Given material =
───

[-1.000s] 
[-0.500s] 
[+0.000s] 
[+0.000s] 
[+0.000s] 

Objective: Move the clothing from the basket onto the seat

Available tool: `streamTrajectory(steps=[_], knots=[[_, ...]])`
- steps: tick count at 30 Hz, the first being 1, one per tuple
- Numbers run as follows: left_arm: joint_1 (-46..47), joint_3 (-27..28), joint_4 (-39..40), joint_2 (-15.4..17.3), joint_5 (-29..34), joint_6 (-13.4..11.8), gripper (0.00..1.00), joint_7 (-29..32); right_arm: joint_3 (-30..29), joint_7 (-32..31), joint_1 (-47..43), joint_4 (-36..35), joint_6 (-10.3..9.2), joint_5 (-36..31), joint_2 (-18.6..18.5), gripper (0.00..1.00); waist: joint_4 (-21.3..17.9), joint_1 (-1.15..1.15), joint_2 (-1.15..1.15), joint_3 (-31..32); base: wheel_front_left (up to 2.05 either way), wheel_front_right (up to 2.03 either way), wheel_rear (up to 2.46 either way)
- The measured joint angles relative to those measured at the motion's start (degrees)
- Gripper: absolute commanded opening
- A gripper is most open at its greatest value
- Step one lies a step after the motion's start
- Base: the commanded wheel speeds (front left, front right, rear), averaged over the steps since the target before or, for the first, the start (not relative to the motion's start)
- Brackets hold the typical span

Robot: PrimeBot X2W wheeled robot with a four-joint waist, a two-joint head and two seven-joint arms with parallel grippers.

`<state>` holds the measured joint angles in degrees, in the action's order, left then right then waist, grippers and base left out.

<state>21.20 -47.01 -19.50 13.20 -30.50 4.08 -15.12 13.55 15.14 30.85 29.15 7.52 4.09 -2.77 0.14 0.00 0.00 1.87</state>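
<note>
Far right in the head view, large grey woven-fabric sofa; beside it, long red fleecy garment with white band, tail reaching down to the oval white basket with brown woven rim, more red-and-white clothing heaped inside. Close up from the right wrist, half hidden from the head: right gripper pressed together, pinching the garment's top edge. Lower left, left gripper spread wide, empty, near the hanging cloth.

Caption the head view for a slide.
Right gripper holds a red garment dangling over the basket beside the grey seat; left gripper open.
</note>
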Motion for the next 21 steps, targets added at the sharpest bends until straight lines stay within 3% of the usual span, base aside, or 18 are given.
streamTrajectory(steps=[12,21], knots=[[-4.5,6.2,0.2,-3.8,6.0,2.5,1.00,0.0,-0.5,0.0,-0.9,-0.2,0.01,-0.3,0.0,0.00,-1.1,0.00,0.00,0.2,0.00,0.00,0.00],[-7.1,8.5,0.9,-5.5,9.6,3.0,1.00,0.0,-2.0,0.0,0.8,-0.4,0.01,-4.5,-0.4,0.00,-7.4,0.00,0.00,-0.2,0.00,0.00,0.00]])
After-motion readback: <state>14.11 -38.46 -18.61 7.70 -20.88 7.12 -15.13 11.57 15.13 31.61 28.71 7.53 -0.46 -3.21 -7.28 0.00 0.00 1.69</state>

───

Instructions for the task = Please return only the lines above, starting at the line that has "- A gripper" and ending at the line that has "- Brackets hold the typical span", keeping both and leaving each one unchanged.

Solution to the problem =
- A gripper is most open at its greatest value
- Step one lies a step after the motion's start
- Base: the commanded wheel speeds (front left, front right, rear), averaged over the steps since the target before or, for the first, the start (not relative to the motion's start)
- Brackets hold the typical span

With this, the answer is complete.